▶ **What to do**
There is material below. Print exactly the lines starting at the line with "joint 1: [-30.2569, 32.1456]" and ending at the line with "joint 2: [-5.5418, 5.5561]", ends included, and no others.

══════

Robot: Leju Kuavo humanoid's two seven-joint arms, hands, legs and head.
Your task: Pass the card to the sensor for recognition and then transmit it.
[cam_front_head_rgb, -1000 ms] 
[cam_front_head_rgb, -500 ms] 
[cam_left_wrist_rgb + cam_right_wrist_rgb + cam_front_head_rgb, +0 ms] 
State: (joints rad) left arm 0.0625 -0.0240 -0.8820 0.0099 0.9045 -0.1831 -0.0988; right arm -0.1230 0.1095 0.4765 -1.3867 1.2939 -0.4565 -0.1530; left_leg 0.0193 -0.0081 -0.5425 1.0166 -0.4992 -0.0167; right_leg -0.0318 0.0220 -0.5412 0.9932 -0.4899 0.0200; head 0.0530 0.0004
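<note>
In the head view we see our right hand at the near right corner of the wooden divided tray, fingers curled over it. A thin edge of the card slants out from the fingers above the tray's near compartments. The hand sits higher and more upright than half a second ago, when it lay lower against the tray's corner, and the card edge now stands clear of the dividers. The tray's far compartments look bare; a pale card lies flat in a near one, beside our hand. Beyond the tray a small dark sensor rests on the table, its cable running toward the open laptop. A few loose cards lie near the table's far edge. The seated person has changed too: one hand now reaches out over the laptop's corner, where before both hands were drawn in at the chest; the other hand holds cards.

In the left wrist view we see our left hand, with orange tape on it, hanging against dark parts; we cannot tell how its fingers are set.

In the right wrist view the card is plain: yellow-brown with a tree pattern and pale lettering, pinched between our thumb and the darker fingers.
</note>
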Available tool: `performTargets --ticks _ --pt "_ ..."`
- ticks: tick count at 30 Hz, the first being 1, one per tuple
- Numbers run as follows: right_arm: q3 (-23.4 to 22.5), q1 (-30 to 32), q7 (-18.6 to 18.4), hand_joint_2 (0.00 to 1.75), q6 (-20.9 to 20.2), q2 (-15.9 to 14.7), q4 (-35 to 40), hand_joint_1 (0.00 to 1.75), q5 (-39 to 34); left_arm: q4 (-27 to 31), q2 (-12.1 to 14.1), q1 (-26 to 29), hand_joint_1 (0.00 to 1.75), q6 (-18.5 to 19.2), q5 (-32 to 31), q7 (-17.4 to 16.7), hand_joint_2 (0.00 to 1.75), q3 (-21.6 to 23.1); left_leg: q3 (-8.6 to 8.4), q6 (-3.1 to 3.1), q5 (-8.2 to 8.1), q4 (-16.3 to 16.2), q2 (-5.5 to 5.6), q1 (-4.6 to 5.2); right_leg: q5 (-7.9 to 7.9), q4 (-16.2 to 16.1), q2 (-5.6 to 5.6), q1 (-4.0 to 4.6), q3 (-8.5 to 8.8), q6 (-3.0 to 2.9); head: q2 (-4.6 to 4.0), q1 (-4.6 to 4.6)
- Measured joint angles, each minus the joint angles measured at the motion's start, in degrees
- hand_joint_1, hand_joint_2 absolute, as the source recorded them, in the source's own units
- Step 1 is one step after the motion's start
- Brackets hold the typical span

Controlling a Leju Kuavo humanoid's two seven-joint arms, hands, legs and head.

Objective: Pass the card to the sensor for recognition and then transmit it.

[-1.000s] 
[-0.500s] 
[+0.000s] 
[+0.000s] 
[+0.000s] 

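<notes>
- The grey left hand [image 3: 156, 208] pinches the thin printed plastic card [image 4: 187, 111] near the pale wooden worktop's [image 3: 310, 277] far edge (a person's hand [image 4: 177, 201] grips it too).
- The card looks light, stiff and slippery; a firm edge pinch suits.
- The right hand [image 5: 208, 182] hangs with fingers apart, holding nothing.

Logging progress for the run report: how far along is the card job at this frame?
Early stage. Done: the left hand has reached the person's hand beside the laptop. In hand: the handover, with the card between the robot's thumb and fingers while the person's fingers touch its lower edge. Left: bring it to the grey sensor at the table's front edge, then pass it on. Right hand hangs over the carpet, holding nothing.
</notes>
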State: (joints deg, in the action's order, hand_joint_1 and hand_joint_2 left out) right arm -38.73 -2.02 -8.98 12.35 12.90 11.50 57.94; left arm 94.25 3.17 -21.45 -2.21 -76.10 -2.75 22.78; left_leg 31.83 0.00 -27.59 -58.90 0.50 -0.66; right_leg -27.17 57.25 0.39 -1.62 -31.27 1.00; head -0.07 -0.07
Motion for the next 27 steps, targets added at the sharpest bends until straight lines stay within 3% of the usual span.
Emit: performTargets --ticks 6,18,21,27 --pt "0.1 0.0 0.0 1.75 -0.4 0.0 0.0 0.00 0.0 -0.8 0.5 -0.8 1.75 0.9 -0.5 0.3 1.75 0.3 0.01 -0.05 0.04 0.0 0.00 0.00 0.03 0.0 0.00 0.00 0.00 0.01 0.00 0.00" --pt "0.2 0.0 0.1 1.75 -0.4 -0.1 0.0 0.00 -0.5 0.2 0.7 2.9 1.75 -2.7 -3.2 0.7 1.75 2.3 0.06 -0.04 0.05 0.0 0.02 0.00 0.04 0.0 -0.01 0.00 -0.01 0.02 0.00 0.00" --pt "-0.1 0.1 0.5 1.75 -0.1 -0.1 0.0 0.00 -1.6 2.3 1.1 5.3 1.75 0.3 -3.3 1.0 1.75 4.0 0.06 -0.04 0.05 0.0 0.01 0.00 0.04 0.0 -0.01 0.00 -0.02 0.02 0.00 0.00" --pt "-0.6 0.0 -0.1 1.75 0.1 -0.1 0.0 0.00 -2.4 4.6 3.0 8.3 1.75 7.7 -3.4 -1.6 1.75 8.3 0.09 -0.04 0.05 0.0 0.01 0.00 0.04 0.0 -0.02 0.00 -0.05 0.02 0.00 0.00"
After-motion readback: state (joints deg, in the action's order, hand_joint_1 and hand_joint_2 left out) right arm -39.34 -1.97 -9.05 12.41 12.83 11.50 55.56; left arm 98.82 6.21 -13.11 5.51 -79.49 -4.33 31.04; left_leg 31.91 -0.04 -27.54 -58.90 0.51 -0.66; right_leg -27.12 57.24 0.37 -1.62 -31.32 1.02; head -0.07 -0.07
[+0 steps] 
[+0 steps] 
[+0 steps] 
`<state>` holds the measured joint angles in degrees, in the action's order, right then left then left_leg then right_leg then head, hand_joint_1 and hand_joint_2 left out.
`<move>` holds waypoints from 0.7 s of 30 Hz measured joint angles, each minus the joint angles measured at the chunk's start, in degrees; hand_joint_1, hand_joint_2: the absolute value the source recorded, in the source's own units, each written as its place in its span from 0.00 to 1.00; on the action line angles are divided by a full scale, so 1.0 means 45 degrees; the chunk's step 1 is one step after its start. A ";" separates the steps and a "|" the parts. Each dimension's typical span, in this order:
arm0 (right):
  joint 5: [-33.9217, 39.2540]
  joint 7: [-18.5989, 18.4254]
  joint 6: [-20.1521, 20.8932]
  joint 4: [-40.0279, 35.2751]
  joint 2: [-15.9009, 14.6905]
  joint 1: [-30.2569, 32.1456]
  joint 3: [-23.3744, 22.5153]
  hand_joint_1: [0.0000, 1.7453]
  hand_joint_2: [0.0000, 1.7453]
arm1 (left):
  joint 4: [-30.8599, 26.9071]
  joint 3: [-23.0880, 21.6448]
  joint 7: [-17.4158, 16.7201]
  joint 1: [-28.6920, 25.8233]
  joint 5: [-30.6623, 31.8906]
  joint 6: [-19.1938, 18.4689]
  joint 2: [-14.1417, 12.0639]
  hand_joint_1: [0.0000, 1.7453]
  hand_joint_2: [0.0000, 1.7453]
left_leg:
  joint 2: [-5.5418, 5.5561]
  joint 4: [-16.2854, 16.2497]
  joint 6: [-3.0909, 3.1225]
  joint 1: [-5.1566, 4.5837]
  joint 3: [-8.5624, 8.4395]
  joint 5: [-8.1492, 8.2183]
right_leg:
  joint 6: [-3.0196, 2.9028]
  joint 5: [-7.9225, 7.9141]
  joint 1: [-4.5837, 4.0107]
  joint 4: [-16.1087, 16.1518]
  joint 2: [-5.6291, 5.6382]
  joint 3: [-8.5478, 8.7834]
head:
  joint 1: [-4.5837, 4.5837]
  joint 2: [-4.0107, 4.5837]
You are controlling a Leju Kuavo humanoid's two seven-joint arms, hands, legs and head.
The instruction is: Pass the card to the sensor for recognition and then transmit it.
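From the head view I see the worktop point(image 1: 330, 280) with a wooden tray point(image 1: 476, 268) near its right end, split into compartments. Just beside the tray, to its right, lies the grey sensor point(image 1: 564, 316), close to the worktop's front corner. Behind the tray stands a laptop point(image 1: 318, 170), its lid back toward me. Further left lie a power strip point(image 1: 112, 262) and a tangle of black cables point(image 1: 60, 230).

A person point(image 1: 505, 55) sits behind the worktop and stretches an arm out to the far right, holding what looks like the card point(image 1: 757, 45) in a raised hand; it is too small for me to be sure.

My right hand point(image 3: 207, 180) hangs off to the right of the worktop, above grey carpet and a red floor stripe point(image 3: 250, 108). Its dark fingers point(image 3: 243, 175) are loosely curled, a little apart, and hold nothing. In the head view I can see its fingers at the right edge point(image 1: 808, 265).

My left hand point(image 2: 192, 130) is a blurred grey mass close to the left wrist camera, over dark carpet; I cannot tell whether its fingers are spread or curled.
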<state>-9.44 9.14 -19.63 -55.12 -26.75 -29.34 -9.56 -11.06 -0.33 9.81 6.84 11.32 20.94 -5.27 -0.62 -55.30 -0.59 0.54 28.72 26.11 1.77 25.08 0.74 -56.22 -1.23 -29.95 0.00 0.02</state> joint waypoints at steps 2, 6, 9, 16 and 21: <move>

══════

▶ **Expected output**
  joint 1: [-30.2569, 32.1456]
  joint 3: [-23.3744, 22.5153]
  hand_joint_1: [0.0000, 1.7453]
  hand_joint_2: [0.0000, 1.7453]
arm1 (left):
  joint 4: [-30.8599, 26.9071]
  joint 3: [-23.0880, 21.6448]
  joint 7: [-17.4158, 16.7201]
  joint 1: [-28.6920, 25.8233]
  joint 5: [-30.6623, 31.8906]
  joint 6: [-19.1938, 18.4689]
  joint 2: [-14.1417, 12.0639]
  hand_joint_1: [0.0000, 1.7453]
  hand_joint_2: [0.0000, 1.7453]
left_leg:
  joint 2: [-5.5418, 5.5561]

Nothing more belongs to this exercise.